Go through the material underneath and show every line where the string "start" occurs.

+ + + + + + +

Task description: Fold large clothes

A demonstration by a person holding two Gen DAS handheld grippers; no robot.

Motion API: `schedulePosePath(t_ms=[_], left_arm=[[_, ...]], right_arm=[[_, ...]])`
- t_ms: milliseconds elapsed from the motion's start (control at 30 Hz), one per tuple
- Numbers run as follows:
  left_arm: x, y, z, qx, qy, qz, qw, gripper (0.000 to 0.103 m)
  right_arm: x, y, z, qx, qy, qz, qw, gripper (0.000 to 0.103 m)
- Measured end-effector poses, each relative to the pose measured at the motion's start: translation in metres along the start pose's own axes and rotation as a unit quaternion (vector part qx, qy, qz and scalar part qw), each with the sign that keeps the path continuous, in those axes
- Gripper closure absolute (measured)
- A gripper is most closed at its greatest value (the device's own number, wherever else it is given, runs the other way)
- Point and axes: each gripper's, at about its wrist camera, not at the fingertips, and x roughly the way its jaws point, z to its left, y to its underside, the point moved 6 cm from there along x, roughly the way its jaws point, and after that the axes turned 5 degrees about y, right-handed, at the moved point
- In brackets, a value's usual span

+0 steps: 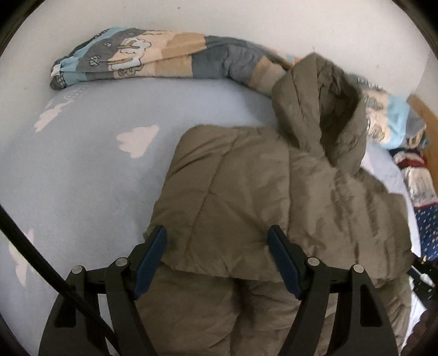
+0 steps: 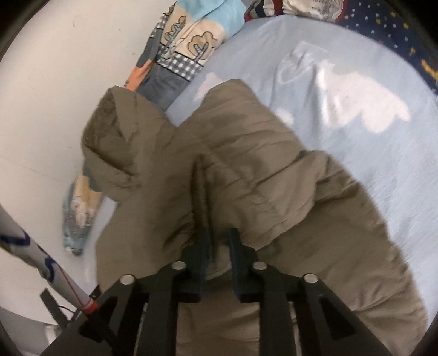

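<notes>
An olive-brown padded hooded jacket (image 1: 246, 186) lies on a light blue bed sheet (image 1: 82, 169) with white clouds. Its hood (image 1: 320, 109) points toward the wall. A part is folded over the body, with a fold edge near the jaws. My left gripper (image 1: 217, 241) is open and hovers just over that folded edge, holding nothing. In the right wrist view the jacket (image 2: 260, 175) fills the middle, its hood (image 2: 117, 142) at the left. My right gripper (image 2: 219, 238) is shut on a fold of the jacket's fabric.
A patchwork quilt (image 1: 153, 57) in blue, grey and beige lies rolled along the white wall (image 1: 246, 19); it also shows in the right wrist view (image 2: 180, 46). Dark star-patterned bedding (image 1: 427, 224) sits at the right. A wooden bed frame (image 1: 424, 115) shows at the far right.
</notes>
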Motion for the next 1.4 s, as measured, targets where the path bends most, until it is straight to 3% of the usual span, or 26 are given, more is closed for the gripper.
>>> schedulePosePath(t_ms=[33,67,100,367,600,633,667,700,867,1000,1167,1300,1400], left_arm=[[-0.002,-0.001,0.0,-0.003,0.004,-0.003,1.0,0.028],[-0.004,-0.002,-0.001,-0.005,0.007,-0.006,0.9999,0.028],[-0.005,-0.002,-0.001,-0.003,0.006,-0.009,0.9999,0.028],[-0.012,-0.008,-0.001,0.002,0.002,-0.023,0.9997,0.028],[-0.004,-0.007,0.005,-0.014,0.007,-0.011,0.9998,0.028],[-0.004,-0.007,0.005,-0.013,0.004,-0.011,0.9999,0.028],[-0.004,-0.007,0.006,-0.012,0.002,-0.011,0.9999,0.028],[-0.005,-0.008,0.006,-0.013,0.0,-0.014,0.9998,0.028],[-0.004,-0.006,0.002,-0.001,-0.004,-0.015,0.9999,0.028],[0.019,0.008,-0.004,0.044,-0.043,0.024,0.9978,0.028],[0.017,0.007,-0.001,0.039,-0.042,0.028,0.998,0.028],[-0.005,-0.004,-0.01,0.04,-0.043,-0.013,0.9982,0.028],[-0.026,-0.011,-0.032,0.071,-0.033,-0.059,0.9951,0.028]], right_arm=[[-0.001,0.0,0.0,0.006,-0.005,-0.003,1.0,0.062],[0.001,0.001,-0.002,0.013,-0.009,-0.003,1.0,0.048],[0.003,0.002,-0.003,0.021,-0.016,-0.002,1.0,0.043],[-0.013,-0.002,0.005,0.038,-0.042,-0.044,0.997,0.042],[0.018,0.014,0.021,0.018,-0.056,0.009,0.998,0.042],[0.022,0.016,0.021,0.016,-0.06,0.013,0.998,0.046],[0.023,0.018,0.023,0.016,-0.068,0.013,0.997,0.075],[0.022,0.016,0.025,0.01,-0.068,0.009,0.998,0.081],[-0.004,0.003,0.036,-0.072,0.034,-0.06,0.995,0.083],[0.018,0.009,0.016,-0.058,0.068,-0.021,0.996,0.082],[0.025,0.01,0.007,-0.057,0.069,0.001,0.996,0.075],[0.009,0.008,0.006,-0.037,0.063,-0.001,0.997,0.068],[-0.022,0.001,0.019,-0.077,0.111,-0.07,0.988,0.053]])
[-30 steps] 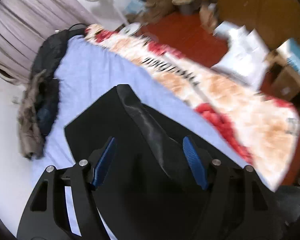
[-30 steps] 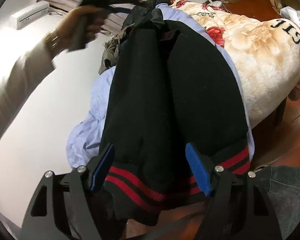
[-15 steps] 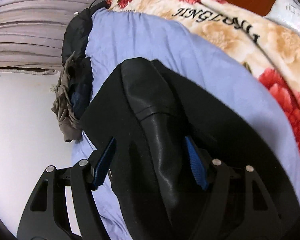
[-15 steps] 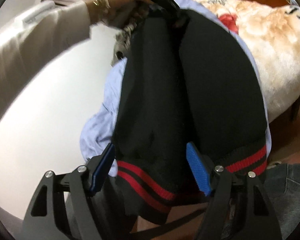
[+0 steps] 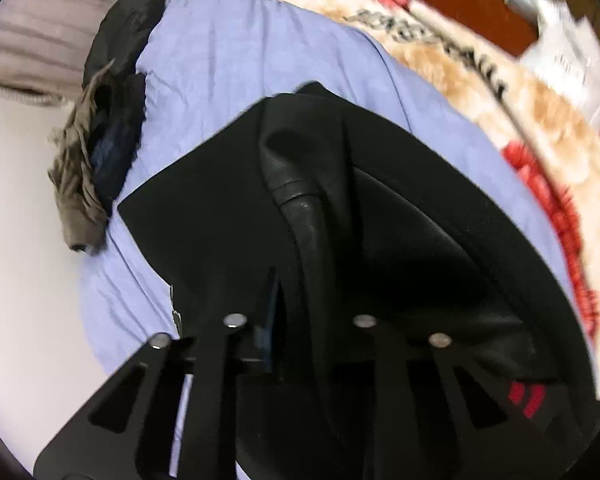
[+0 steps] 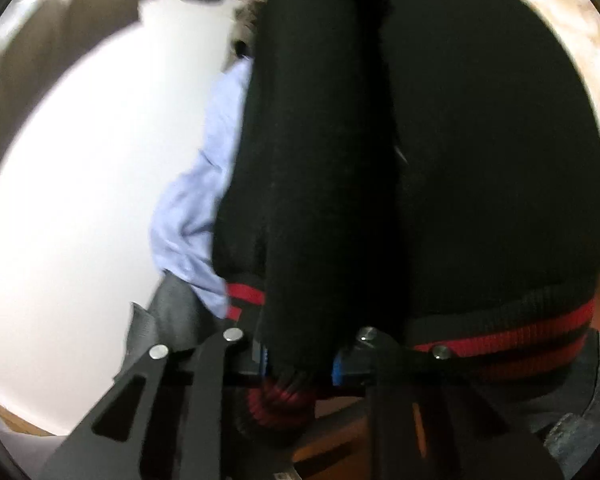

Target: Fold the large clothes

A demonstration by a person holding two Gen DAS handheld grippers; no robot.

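Jacket [image 5: 220, 216], black, lies on the lavender sheet [image 5: 228, 64] of the bed; left wrist view: left tool [image 5: 300, 320] has just been closing and is clenched on its shiny leather sleeve [image 5: 300, 208]. Pile of dark clothes [image 5: 96, 148] just beside the sheet's left edge, floral blanket [image 5: 480, 92] along the right. Right wrist view: right tool [image 6: 300, 354] also just closed, pinching a bunched fold of the jacket at the red-striped hem [image 6: 500, 336]. Hem sits at the bed's near edge; pale wall [image 6: 80, 180] close on the left.
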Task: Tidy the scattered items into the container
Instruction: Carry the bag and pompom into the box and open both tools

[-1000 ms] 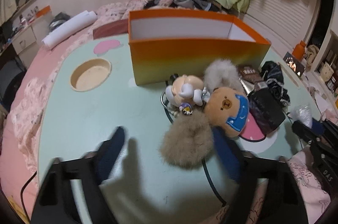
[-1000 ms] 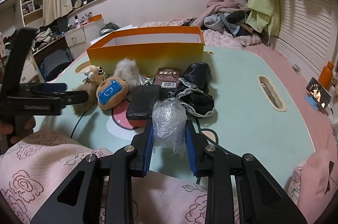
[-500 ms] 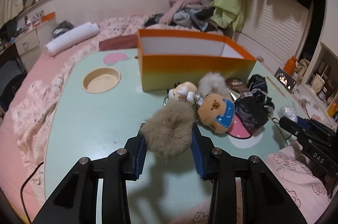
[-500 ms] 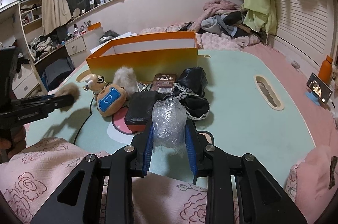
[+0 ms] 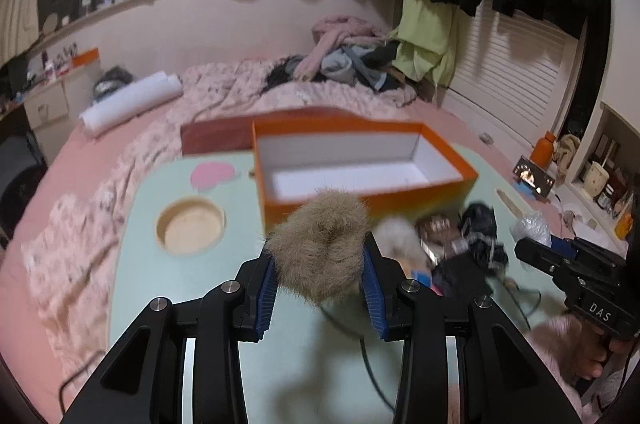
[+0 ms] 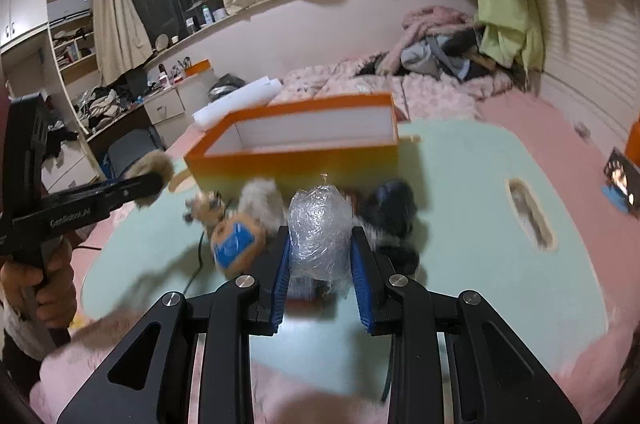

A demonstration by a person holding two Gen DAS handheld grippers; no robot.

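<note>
Two loads in hand: left gripper [image 5: 320, 274] pinches a fur pompom [image 5: 320, 248]; right gripper [image 6: 320, 274] pinches a bubble-wrap wad [image 6: 319, 224]. Carry each over the orange box [image 5: 360, 159], clear its near wall, then release low inside.

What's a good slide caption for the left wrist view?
Left gripper lifts a tan furry scrunchie toward the empty orange box.

Blurred: small toys [image 6: 236, 244] on table [image 6: 460, 216] | Hidden: toys partly covered by bubble-wrap bundle [image 6: 320, 224] | Cut off: hand [image 6: 40, 288] at left edge
</note>
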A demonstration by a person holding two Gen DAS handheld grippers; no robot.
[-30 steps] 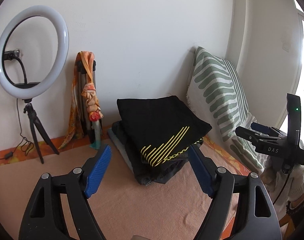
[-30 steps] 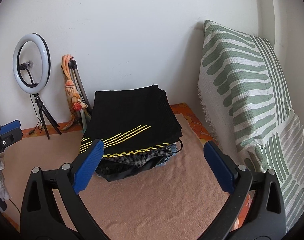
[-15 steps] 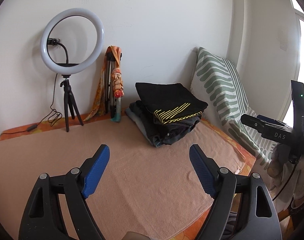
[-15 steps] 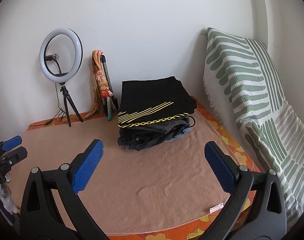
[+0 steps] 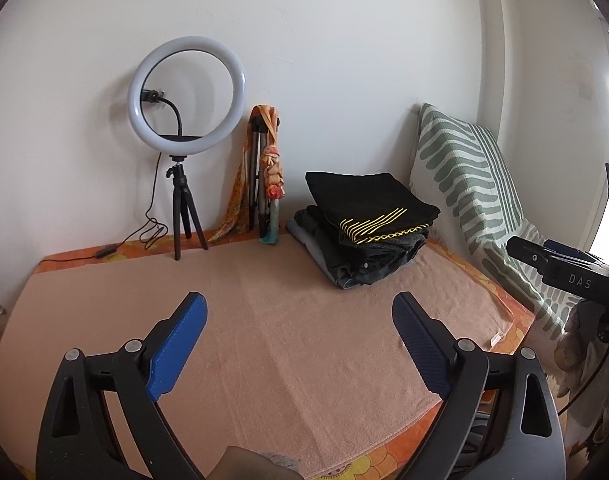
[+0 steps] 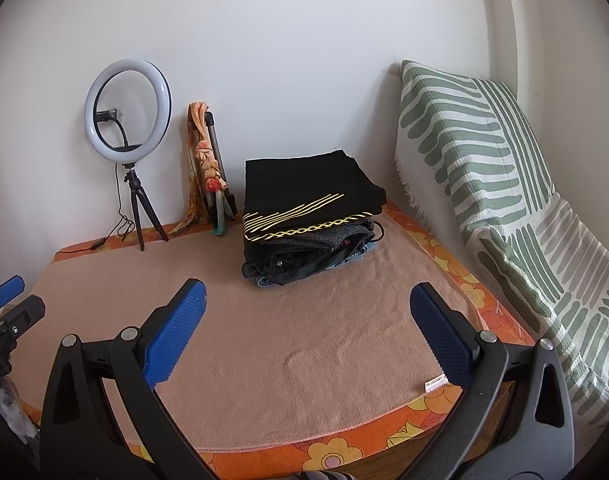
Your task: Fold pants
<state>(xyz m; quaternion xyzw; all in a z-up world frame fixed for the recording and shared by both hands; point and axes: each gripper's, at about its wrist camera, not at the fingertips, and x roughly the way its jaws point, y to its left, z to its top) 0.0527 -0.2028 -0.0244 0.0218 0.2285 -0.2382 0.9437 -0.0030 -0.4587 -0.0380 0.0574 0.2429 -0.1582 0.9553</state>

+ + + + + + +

• Response to this exercise:
- t_ms: milliseconds elapsed from the motion's start (control at 30 Hz), one per tuple
- Measured end-effector poses, each relative to the pose measured at the motion's start: translation in metres along the start pose's own axes and rotation as a unit quaternion (vector part qx, qy, qz and scalar part qw), each with the sign that keeps the path continuous, in those axes

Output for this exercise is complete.